La bataille a eu lieu
Suite à l'attaque des Peshmergas contre la ville de Pangerd le 11 octobre 1976, le gouvernement a surveillé leurs mouvements par hélicoptère dans et autour de Pangerd. Après les préparatifs, les forces gouvernementales ont lancé leur offensive le 25 décembre 1976 et ont atteint le village de Sider. De là, les forces peshmergas, sous le commandement provisoire, ont lancé leur attaque. Kamal Kirkuki En direction du village de Sider pour contrer l'avancée de l'armée, lorsque les Peshmergas atteignirent les hauteurs de Zakaria, le gouvernement avait déjà commencé à bombarder Sider. Par conséquent, les Peshmergas se replièrent et furent divisés en deux axes. Faqi Ismail et le lieutenant Hassan Khoshnaw furent affectés à l'axe de Sider, tandis que Saleh Awzi, le cheikh Hussein Lotar et Bayez Abdullah prirent la tête d'un détachement de trente-cinq hommes sous le commandement de… Kamal Kirkuki Nasr al-Din Mustafa se dirigea vers le village de Sharstin, et c'est dans ce même village qu'ils rencontrèrent les forces gouvernementales.

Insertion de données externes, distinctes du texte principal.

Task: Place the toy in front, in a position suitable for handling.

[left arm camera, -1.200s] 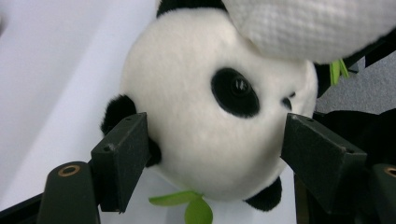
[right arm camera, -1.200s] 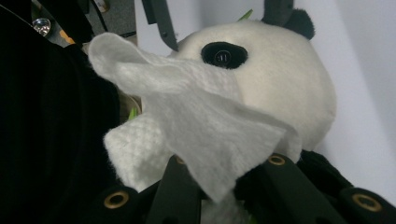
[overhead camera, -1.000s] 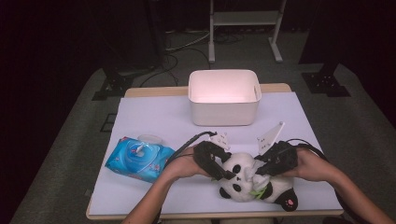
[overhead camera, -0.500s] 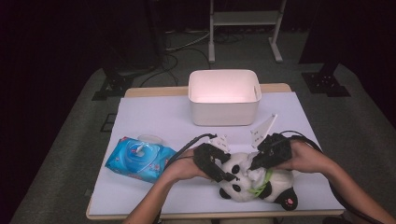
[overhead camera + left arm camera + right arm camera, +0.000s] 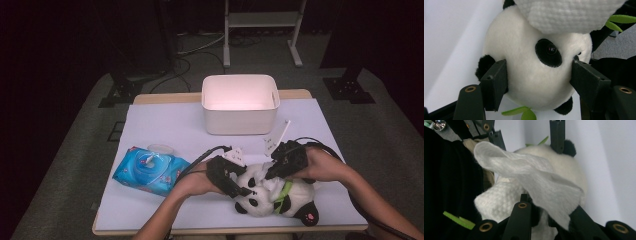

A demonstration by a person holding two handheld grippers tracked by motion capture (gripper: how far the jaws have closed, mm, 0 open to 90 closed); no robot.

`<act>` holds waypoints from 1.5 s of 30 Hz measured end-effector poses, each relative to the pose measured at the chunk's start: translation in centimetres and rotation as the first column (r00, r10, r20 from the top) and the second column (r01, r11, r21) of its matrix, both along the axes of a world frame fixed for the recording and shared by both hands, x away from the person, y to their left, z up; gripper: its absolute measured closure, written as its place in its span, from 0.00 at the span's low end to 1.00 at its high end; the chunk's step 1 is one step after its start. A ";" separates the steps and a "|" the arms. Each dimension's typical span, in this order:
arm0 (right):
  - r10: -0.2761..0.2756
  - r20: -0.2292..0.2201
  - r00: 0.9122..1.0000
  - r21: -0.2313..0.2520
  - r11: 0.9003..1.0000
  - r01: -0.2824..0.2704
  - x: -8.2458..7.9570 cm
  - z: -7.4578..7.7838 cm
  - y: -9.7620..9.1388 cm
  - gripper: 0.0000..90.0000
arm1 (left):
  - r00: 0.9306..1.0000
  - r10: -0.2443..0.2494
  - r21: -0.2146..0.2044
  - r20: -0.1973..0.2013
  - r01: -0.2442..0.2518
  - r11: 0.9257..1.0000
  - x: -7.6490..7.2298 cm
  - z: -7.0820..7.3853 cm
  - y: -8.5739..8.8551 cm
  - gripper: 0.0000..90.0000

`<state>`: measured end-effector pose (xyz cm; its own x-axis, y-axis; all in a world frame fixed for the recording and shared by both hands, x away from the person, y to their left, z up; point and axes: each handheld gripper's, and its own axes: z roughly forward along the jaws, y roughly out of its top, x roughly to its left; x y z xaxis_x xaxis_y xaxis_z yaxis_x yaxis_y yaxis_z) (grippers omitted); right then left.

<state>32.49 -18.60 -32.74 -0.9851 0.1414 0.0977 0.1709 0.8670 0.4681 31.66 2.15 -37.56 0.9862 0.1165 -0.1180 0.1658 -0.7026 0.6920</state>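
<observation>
Wiping a plush panda point(image 5: 272, 196) that lies at the near right of the worktop point(image 5: 165, 125). Left gripper point(image 5: 235, 187): fingers point(image 5: 495, 83) clamp the panda's head from both sides, one by the ear, one by the cheek; judged purpose is to pin the toy so it cannot slide under the rubbing. Right gripper point(image 5: 280, 167): fingers point(image 5: 522, 216) nipped nearly together on a white wet wipe point(image 5: 534, 182), which drapes over the panda's head and body, placed to clean the fur. Blue wipes pack point(image 5: 150, 170) sits at the left, lid up, near the left forearm, handy for another sheet. Empty white bin point(image 5: 240, 102) stands at the far side, well apart, probably for used wipes.
</observation>
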 end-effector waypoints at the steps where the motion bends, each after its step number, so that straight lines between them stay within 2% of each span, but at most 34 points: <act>1: -0.002 -0.001 1.000 -0.005 1.000 0.002 -0.1 -0.1 -0.2 0.92 | 1.000 -0.001 0.000 0.000 0.001 1.000 0.0 0.0 0.0 0.34; 7: -0.016 0.002 1.000 -0.025 1.000 0.016 -0.3 -0.3 -1.3 0.92 | 1.000 0.000 0.006 0.001 0.000 1.000 0.0 0.1 -0.1 0.34; 11: -0.019 0.015 1.000 -0.033 0.999 0.020 -0.2 -0.1 -0.9 0.92 | 1.000 0.008 0.008 -0.002 -0.008 1.000 0.0 0.0 -0.2 0.34; 15: -0.013 0.018 1.000 -0.001 1.000 0.013 0.2 0.2 -0.5 0.92 | 1.000 0.003 0.004 -0.003 -0.003 1.000 0.0 0.0 -0.1 0.34; 20: -0.014 0.012 1.000 -0.003 1.000 0.014 0.3 0.0 -0.5 0.92 | 1.000 0.006 -0.003 -0.008 -0.006 1.000 0.0 -0.1 0.0 0.34; 23: -0.020 0.006 1.000 -0.023 1.000 0.020 0.0 -0.3 -1.0 0.92 | 1.000 0.002 0.002 -0.006 -0.002 1.000 0.0 0.1 0.0 0.34; 30: -0.030 -0.005 1.000 -0.013 0.999 0.030 -0.9 -0.8 -2.0 0.92 | 1.000 0.026 0.004 -0.009 -0.026 1.000 0.4 0.5 0.4 0.27; 33: -0.025 -0.008 1.000 -0.010 1.000 0.025 -1.2 -0.9 -2.1 0.92 | 0.999 0.039 -0.003 -0.032 -0.039 0.999 0.9 0.4 0.6 0.28; 36: -0.020 -0.011 1.000 -0.019 1.000 0.020 -1.2 -0.9 -2.0 0.92 | 0.998 0.025 -0.007 -0.051 -0.025 1.000 1.0 -0.1 0.3 0.34; 41: -0.009 -0.014 1.000 -0.032 0.999 0.009 -0.6 -0.4 -1.4 0.92 | 0.999 0.029 -0.001 -0.038 -0.029 1.000 0.8 -0.1 0.3 0.35; 45: 0.006 -0.003 1.000 0.002 1.000 -0.006 -0.3 0.3 -0.5 0.92 | 0.999 0.018 -0.001 -0.027 -0.018 1.000 0.5 0.1 0.1 0.35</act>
<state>32.22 -19.10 -32.45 -0.9856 0.1354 0.1009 0.1671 0.8672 0.4690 32.17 2.27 -37.50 0.9803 0.1344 -0.1444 0.1971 -0.6983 0.6881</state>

Le matin du 26 décembre 1976, l'armée du régime attaqua les forces peshmergas retranchées dans le village de Sharstein, près de Dokan, depuis deux directions opposées. Un violent combat s'ensuivit. Face à l'infériorité numérique et matérielle des forces gouvernementales, les peshmergas furent contraints de battre en retraite. Malgré cela, ils infligèrent de lourdes pertes aux forces du régime. Ces dernières déplorèrent une centaine de morts (certaines sources font état de 163 soldats tués et d'un hélicoptère abattu). Les peshmergas, quant à eux, comptèrent entre sept et neuf martyrs et neuf blessés, dont leur commandant. Kamal Kirkuki Et le directeur régional adjoint, Nasruddin Mustafa.
Lors de son attaque contre le village de Sharstein, les forces gouvernementales n'ont ménagé aucun effort, bombardant les civils et incendiant et détruisant leur village. Dans cette seule attaque, neuf civils ont été tués, dont des femmes et des enfants âgés de quatre à quatre-vingts ans, et 32 autres ont été blessés. Environ 100 hommes, femmes et enfants innocents ont été capturés par l'armée du régime et envoyés en prison. Après la fin des combats, tous les blessés et les déplacés ont été transférés au village de Khorkhura, où ils ont été soignés et hébergés par les villageois.
Source:
1- Archives de l'Autorité encyclopédique du Parti démocratique du Kurdistan.